2. Description of Related Art
As improvements in integrated circuit manufacturing technologies continue to provide for smaller dimensions and lower operating voltages in microprocessors and other data processing apparatuses, makers and users of these devices are becoming increasingly concerned with the phenomenon of soft errors. Soft errors, as opposed to hard errors from design and manufacturing defects, arise when alpha particles and high-energy neutrons strike integrated circuits and alter the charges stored on the circuit nodes. If the charge alteration is sufficiently large, the voltage on a node may be changed from a level that represents one logic state to a level that represents a different logic state, in which case the information stored on that node becomes corrupted. Generally, soft error rates increase as circuit dimensions decrease, because the likelihood that a striking particle will hit a voltage node increases when circuit density increases. Likewise, as operating voltages decrease, the difference between the voltage levels that represent different logic states decreases, so less energy is needed to alter the logic states on circuit nodes and more soft errors arise.
Blocking the particles that cause soft errors is extremely difficult, so data processing apparatuses often include mechanisms for detecting, and sometimes correcting, soft errors. Typically, these mechanisms are focused on protecting memory elements such as system memory and caches through the use of hardware to generate and check parity bits and error-correcting-code (ECC) values that correspond to data stored in the memory elements. For example, automatic, in-line error correction may be accomplished by inserting hardware between the memory element and the execution unit of the data processor to generate a “syndrome” that indicates whether any single data bit has been corrupted, and to invert the value of any such corrupted bit. Alternatively, a memory element may automatically or periodically be “scrubbed” by checking for errors and rewriting the correct data into any memory locations that have become corrupted.
Less commonly, due to the relatively high cost of the additional circuitry required, redundant hardware schemes may be used to protect the execution core of data processing apparatuses from soft errors. A less costly, but less complete approach is to add parity bits to the register files in the execution core to provide for the detection of soft errors in the register files. However, the in-line error correction and scrubbing techniques discussed above are not typically used for register files because they would decrease performance or increase logic complexity, with in-line error correction by adding one or more stages to the execution pipeline between the register read and the execution stages, and with scrubbing by introducing replay loops into the critical path of the execution pipeline or by consuming otherwise useful clock cycles to perform the scrubbing.

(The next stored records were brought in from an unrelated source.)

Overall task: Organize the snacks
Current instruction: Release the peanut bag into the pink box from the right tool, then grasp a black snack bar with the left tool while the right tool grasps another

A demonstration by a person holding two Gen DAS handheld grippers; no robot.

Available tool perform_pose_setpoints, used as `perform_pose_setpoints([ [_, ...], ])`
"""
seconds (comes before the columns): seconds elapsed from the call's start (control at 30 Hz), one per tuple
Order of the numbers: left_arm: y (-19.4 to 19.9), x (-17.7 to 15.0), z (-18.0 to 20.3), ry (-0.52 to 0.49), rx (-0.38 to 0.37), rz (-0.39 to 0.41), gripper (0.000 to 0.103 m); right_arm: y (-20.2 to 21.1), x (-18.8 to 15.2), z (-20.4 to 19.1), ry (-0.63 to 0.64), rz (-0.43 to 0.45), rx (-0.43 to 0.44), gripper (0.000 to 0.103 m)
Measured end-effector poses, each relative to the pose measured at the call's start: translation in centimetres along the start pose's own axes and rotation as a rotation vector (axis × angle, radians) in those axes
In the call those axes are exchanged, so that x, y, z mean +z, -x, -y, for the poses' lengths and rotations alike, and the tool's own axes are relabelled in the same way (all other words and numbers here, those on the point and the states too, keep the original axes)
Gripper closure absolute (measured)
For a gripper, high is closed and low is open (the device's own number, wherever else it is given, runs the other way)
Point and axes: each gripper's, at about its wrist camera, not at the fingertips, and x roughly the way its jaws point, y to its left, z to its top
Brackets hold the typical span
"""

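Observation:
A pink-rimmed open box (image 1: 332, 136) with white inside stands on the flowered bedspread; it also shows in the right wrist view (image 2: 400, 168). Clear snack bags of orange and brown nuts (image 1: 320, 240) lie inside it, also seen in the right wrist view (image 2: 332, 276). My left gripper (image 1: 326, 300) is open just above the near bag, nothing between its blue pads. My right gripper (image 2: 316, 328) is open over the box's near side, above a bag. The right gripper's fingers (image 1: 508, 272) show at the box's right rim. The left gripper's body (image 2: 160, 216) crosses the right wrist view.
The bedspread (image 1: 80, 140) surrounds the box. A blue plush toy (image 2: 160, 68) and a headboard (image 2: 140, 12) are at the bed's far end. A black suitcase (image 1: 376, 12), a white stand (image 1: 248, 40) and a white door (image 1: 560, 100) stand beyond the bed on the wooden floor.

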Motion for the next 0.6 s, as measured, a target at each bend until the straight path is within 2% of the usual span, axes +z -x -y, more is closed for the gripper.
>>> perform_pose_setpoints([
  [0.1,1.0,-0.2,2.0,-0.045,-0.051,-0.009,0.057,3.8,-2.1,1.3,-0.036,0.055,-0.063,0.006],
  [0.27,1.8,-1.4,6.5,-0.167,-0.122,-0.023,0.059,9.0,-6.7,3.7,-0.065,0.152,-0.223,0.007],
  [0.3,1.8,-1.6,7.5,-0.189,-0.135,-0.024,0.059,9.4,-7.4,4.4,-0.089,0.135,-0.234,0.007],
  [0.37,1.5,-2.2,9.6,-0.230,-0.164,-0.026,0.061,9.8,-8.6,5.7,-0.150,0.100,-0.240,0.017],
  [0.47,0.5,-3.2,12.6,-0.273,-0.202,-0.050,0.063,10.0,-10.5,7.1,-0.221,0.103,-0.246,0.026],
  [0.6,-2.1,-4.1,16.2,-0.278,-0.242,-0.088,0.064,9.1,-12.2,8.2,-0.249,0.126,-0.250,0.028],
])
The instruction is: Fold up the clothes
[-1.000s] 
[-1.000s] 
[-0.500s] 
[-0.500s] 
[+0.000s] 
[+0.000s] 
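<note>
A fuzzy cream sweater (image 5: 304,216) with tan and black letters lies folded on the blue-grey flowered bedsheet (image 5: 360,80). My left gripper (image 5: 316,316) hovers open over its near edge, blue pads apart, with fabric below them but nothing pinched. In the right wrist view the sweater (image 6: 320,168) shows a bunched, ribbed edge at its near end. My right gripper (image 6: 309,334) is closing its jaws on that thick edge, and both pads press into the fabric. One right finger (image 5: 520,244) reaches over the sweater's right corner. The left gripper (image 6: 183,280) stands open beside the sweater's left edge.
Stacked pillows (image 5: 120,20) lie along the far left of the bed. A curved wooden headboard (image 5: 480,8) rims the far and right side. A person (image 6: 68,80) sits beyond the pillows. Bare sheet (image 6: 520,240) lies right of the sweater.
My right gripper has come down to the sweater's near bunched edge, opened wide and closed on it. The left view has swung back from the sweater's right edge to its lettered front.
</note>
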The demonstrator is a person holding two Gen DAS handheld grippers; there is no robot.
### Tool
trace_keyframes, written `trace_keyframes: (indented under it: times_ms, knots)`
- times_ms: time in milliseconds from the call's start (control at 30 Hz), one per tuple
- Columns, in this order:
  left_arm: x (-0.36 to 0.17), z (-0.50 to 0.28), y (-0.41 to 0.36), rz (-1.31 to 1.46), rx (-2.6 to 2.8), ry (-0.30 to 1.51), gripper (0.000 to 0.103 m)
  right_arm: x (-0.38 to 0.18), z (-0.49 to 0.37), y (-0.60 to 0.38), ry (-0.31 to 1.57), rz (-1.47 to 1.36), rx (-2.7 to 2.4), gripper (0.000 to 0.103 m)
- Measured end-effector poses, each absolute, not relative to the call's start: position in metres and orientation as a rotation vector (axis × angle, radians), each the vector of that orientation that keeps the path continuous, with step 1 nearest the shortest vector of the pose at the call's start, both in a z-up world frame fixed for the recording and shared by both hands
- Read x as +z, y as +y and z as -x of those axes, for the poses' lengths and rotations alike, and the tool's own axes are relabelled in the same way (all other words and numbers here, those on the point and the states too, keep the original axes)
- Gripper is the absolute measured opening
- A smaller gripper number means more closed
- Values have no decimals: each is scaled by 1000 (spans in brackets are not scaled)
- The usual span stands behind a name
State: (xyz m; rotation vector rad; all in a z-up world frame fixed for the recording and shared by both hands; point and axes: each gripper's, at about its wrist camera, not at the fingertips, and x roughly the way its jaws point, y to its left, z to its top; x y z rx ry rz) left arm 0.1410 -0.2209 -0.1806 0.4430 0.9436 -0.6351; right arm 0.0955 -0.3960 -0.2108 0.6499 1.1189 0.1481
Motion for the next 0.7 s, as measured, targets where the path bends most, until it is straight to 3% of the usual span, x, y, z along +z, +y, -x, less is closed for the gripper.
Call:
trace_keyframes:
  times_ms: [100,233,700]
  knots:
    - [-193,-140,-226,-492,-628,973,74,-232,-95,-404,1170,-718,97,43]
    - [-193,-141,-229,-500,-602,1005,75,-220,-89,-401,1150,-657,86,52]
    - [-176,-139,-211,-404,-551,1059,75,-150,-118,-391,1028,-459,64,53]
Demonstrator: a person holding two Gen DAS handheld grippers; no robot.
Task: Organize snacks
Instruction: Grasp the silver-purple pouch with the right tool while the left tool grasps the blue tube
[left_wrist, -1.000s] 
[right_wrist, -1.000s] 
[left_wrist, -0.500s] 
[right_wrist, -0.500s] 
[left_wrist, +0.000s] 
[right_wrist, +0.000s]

Therefore, data processing apparatuses generally cannot recover automatically from soft errors in register files, so the increasing size of register files results in more downtime and service calls, thereby decreasing the availability and increasing the cost of use of the equipment.
BRIEF DESCRIPTION OF THE FIGURESThe present invention is illustrated by way of example and not limitation in the accompanying figures.
The following description describes embodiments of techniques for recovering from soft errors in register files. In the following description, numerous specific details such as processor and system configurations, register arrangements, and ECC schemes, are set forth in order to provide a more thorough understanding of the present invention. It will be appreciated, however, by one skilled in the art that the invention may be practiced without such specific details. Additionally, some well known structures, circuits, and the like have not been shown in detail, to avoid unnecessarily obscuring the present invention.
In the embodiment of
Execution unit 130 operates on data from source buses 121 and 122, in response to control signals 151. For example, execution unit 130 may be a shifter, an arithmetic logic unit, a floating point unit, a multimedia unit, or any unit or combination of units capable of performing any operation on data, where data may be any type of information, including instructions, represented by binary digits or in any other form. Processor 100 may include any number of execution units, each capable of performing any one or more operations on data. Control signals 151 are generated by control logic 150 to issue an instruction stored in instruction queue 160. Control logic 150 may be implemented with any well known technique, such as microcoding. Instruction queue 160 may be loaded with an instruction from instruction cache 170.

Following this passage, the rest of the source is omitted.